New capacity drives volumes
ACC reported 1Q11 sales of INR25.6b
(up 14.1% y-y, up 22.2% q-q) with a
volume growth of 10.4% y-y (after 3
years of virtually zero growth, aided by
new capacities) and realizations growth
of 3.1% y-y. On a q/q basis realizations
improved by 11.5% due to supply
discipline/price cooperation among
cement vendors. However the company
missed both our sales and EPS
expectations on lower-than-expected
ASPs for the quarter.
Margins rebound q-q, EBITDA declined INR204/t y/y
ACC reported EBTDA/t of INR906/t (down INR204/ty/y, up INR380/t q/q)
driven by realization increase of 11.5%q-q. On a q/q basis ACC saw a
significant rise in raw material costs (up INR179/t q-q, due to higher fly
ash, gypsum and slag costs) which were offset by declines in energy
costs (down INR27.0/t), freight costs (down INR80/t), and employee
costs (down INR84/t) . Net profit came in at INR3.5b (down 10.9% y-y)

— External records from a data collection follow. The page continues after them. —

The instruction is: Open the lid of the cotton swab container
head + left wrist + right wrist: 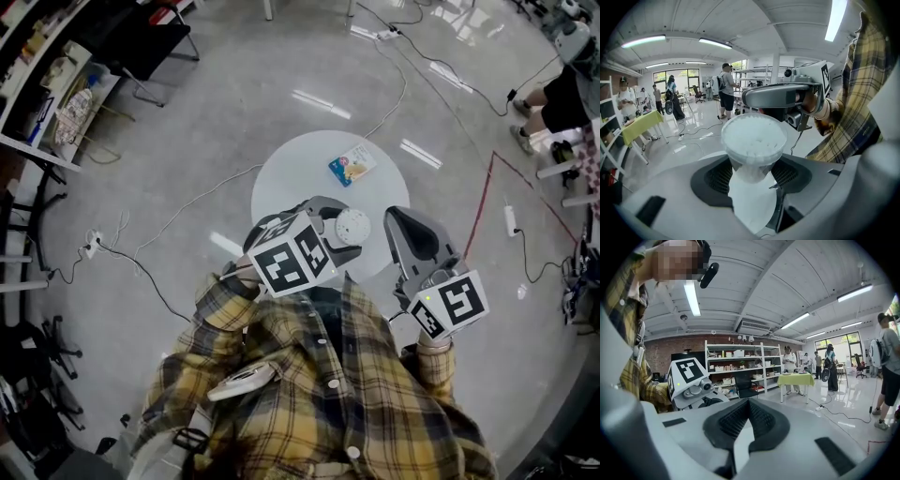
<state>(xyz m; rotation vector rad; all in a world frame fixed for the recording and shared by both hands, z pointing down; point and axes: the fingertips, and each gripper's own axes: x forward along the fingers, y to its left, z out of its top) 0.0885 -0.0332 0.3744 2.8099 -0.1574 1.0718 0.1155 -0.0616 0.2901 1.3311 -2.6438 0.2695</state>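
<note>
Left hand-held gripper (753, 164) pinches cotton swab container (753, 138) between its jaws, frame centre; right hand-held gripper (747, 413) pressed together, empty.

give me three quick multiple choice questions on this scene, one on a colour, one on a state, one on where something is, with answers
1. What colour is most of the packet on the round table?
A) black B) blue C) green
2. How do the right gripper's jaws stand?
A) shut, nothing between B) wide open C) shut on the packet
3. Where is the cotton swab container?
A) on the table B) in the right gripper's jaws C) in the left gripper's jaws

1 B: the head view shows a mostly blue wrapper.
2 A: the right gripper view shows the jaws together and bare.
3 C: the left gripper view shows the jaws pressed on its sides.
</note>
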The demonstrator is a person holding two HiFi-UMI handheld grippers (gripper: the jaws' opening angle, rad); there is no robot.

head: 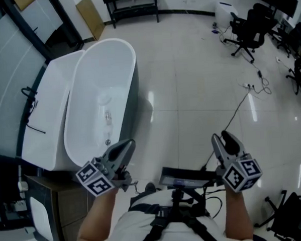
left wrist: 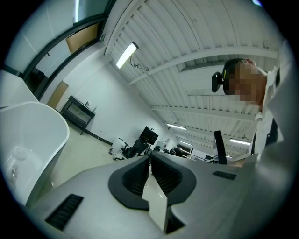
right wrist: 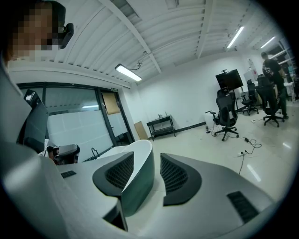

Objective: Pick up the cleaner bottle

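While the view is too faint to be sure, the pale shape lying inside the white bathtub at far left looks like the cleaner bottle. Nearer, the left gripper has its jaws pressed together and empty. At right, the right gripper has its jaws spread and empty.

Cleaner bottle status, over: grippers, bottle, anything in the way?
Left gripper shut, empty. Right gripper open, empty. Bottle not made out; faint small items in tub. Nothing blocks the tub.
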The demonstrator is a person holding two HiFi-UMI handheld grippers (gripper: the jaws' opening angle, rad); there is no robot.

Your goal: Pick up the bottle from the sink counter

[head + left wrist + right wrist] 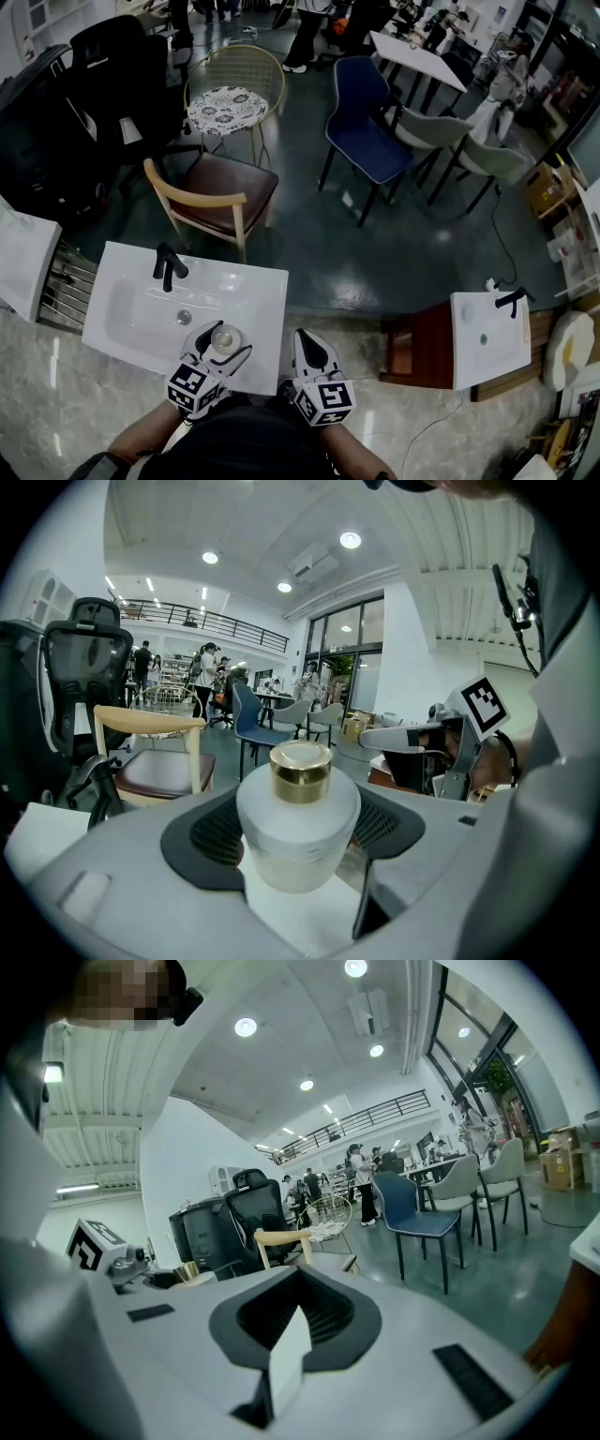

with an EPS of INR18.6 versus our EPS of INR21.4.
Capacity expansion complete, ramp-up by 1H11
ACC has commissioned its Wadi capacity of 12500t/day on Sep’10,
along with a 25MW CPP (commissioned in Oct’10). The new clinker
capacity of 7000t/day at Chanda commenced trial production in Nov.
2010; it is expected to ramp up production levels by 1H11.
Reiterate REDUCE, Sector outlook deteriorating
ACC trades at an EV/EBITDA of 10.2x our CY11 EBITDA estimate
versus peers at 9.3x. On an EV/t basis the stock trades at $137/t versus
replacement cost of $105-115. We maintain our REDUCE rating on ACC
on expensive valuations, which do not factor in deteriorating industry
fundamentals. Given 25% oversupply & rising power & fuel and logistics
costs we believe cement industry will see a potential margin squeeze in
CY11. Also, our volume growth assumptions of 10%y-y in FY12 are at
risk of downward revision given weakness in govt. infrastructure projects,
slowing demand growth in large cement consuming states & weak real
estate demand. Key upside risk: consolidation by parent Holcim.